Husain juga tak sepakat prajurit TNI aktif kembali diterjunkan untuk mengerjakan tugas-tugas sipil. Hal itu bisa membuat tugas pokok TNI mengalami disorientasi. Prajurit TNI seolah kini lebih aktif mengurusi ancaman di dalam negeri. Padahal, prajurit TNI aktif dilatih untuk menyikapi faktor ancaman dari luar.
"Kasihan TNI sendiri. Ini akan menggangu profesionalisme TNI. TNI itu kita harapkan dapat mengatasi ancaman perang yang sekarang begitu pesat perkembangannya. Jadi, penggunaan TNI dalam kelola hutan itu akan membuat fokus TNI menjadi pecah. Bukan lagi menghadapi ancaman perang, tetapi juga ancaman tindak pidana di dalam hutan," kata Husain.
Ilustrasi Prajurit TNI siap menjalankan tugas. Foto Antara.
Perlu SOP yang jelas
Pengamat pertahanan dan keamanan dari Institute for Security and Strategic Studies (ISSES) Khairul Fahmi menilai penyimpangan keterlibatan TNI dalam Satgas PKH bisa dicegah jika peran TNI diawasi tetap dalam tugas operasi militer selain perang (OMSP).
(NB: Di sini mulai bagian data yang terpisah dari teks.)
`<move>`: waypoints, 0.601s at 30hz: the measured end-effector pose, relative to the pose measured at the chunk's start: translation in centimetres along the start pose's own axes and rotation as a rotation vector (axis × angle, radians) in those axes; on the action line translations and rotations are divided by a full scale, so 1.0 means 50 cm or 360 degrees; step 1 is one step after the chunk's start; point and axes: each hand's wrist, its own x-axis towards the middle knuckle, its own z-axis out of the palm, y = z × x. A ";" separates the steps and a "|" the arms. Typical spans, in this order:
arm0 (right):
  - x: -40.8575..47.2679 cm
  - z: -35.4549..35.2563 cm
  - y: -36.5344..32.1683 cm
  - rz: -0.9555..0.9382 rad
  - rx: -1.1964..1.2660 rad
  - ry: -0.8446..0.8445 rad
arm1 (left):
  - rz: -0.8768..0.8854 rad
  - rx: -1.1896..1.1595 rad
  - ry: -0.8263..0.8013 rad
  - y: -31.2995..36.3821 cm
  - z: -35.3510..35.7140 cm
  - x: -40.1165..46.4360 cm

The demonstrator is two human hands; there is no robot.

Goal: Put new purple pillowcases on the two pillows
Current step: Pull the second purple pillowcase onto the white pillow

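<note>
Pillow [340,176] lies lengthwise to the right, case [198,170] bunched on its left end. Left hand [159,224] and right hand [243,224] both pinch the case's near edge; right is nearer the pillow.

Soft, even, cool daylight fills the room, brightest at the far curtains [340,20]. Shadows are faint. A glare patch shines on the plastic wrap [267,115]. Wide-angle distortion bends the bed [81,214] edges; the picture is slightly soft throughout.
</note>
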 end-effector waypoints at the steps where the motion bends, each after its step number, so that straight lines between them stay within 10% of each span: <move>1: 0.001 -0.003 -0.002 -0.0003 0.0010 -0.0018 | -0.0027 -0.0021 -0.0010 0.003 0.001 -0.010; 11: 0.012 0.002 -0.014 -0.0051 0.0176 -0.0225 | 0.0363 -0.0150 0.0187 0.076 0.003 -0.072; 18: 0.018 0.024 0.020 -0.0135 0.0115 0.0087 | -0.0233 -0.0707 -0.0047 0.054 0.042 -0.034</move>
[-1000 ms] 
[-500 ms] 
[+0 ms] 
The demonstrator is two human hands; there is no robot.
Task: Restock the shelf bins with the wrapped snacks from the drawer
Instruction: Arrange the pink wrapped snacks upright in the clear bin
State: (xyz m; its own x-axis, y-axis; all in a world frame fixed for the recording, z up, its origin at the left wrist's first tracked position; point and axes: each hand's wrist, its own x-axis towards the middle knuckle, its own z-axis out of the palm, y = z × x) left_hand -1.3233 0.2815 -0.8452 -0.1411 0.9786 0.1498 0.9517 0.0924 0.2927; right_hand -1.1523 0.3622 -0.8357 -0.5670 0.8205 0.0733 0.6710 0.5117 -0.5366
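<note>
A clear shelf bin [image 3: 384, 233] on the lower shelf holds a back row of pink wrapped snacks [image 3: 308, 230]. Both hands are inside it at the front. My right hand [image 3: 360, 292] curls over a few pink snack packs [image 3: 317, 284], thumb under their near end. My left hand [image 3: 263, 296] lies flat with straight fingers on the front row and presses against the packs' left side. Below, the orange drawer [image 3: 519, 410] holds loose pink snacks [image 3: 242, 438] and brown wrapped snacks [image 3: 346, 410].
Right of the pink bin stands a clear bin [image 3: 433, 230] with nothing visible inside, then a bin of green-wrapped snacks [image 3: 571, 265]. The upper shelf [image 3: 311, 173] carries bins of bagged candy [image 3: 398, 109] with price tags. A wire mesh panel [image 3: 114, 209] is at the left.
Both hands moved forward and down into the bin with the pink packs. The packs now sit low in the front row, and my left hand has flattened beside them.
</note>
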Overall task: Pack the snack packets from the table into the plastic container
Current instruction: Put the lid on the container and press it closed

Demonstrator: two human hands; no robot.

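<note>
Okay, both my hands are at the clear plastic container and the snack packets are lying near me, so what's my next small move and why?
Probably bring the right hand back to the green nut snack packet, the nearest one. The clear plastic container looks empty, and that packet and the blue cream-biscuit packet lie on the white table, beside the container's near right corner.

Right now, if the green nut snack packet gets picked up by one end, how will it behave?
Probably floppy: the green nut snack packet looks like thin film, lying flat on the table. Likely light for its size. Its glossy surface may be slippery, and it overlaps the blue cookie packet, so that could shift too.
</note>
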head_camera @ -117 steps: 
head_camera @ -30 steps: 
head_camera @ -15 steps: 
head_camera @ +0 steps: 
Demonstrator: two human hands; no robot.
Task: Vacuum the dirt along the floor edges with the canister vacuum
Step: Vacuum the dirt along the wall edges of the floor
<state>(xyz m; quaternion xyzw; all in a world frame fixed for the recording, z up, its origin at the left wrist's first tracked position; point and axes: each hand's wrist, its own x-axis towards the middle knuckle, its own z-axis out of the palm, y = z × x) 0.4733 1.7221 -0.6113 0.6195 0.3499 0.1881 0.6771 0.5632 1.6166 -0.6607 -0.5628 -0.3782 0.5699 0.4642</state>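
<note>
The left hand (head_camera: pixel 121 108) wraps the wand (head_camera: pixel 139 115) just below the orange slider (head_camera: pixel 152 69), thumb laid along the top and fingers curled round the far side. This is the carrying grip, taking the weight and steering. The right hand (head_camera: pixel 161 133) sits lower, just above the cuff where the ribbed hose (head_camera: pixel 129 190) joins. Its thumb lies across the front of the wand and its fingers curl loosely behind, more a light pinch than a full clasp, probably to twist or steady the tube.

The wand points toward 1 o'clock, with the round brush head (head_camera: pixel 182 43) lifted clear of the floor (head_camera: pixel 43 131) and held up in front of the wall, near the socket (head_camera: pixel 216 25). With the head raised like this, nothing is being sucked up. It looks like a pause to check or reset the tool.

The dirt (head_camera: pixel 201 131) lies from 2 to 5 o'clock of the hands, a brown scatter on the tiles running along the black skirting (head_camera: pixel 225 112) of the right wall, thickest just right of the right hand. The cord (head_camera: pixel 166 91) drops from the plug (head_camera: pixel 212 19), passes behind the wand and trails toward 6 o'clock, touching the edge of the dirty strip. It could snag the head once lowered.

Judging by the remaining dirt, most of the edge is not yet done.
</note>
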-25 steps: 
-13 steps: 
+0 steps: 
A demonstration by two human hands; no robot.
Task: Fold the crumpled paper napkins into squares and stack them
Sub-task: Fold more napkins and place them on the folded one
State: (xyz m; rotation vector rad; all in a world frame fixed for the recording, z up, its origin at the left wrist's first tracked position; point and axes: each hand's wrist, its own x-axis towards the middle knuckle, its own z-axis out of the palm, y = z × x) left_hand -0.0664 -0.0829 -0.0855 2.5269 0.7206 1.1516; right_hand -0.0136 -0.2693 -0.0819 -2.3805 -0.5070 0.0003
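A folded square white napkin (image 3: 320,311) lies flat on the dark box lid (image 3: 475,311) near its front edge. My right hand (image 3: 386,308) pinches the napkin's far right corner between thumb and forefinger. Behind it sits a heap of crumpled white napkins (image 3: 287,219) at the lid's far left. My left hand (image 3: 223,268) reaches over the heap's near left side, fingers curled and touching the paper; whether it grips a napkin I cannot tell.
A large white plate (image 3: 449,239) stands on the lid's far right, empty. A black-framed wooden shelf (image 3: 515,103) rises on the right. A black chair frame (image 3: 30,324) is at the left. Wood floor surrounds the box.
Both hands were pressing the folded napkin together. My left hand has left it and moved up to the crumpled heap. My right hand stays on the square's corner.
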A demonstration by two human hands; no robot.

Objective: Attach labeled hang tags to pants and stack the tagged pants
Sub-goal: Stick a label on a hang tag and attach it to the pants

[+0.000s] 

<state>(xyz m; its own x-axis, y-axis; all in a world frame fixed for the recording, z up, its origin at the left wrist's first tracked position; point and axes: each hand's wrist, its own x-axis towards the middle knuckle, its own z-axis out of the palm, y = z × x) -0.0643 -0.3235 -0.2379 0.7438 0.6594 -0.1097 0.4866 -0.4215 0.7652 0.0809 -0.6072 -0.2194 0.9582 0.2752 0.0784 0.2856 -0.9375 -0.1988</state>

Dalam struktut Satgas PKH, misalnya, TNI tetap di belakang penegak hukum seperti Polri dan Kementerian Kehutanan.
"Dalam konteks Satgas PKH, karena ini merupakan program penertiban yang mana mengindikasikan bahwa program ini berkaitan dengan aspek law enforcement, maka Kemenhut tetap menjadi leading sector. Polisi Kehutanan (Polhut), PPNS Kemenhut dan aparat penegak hukum lainnya sebagai ujung tombak dalam penegakan hukum," kata Fahmi kepada Alinea.id, Rabu (12/3).
Pelibatan TNI dalam konteks Satgas PKH, kata dia, harus berada dalam konteks perbantuan dan bukan pelaksana utama. Tugas TNI dalam Satgas PKH bisa dibatasi hanya untuk menangani ancaman kelompok bersenjata atau kejahatan terorganisir dalam perambahan hutan.
"Selain itu, keterlibatan TNI juga bisa diarahkan untuk membantu mengatasi potensi keterlibatan oknum dalam pengelolaan kawasan hutan secara ilegal. Dalam beberapa kasus, aktivitas ilegal di kawasan hutan tidak hanya melibatkan masyarakat biasa, tetapi juga bisa melibatkan oknum dari berbagai institusi, termasuk aparat TNI, kepolisian, pejabat daerah, atau pihak swasta yang memiliki kepentingan tertentu," kata Fahmi.
Jika ada indikasi oknum TNI terlibat dalam pengelolaan kawasan hutan secara ilegal, maka keterlibatan institusi TNI dalam Satgas PKH bisa diarahkan untuk membersihkan institusinya sendiri. "Dalam hal ini, POM TNI (Polisi Militer) bisa berperan aktif," kata Fahmi.
Tak kalah penting ialah dasar hukum yang jelas dalam keterlibatan TNI di Satgas PKH. Selain Perpres PKH, menurut Fahmi, perlu ada aturan teknis dari Kemenhut dan Kementerian Pertahanan yang menegaskan batas-batas peran TNI di Satgas PKH.
"Selain itu, SOP (standard operational procedure) dalam satgas ini harus diatur dengan ketat untuk memastikan bahwa TNI tidak melampaui batas kewenangannya. Mereka tidak bisa dan tidak boleh melakukan penyidikan atau penindakan hukum langsung karena itu adalah ranah kepolisian dan PPNS Kemenhut," kata Fahmi.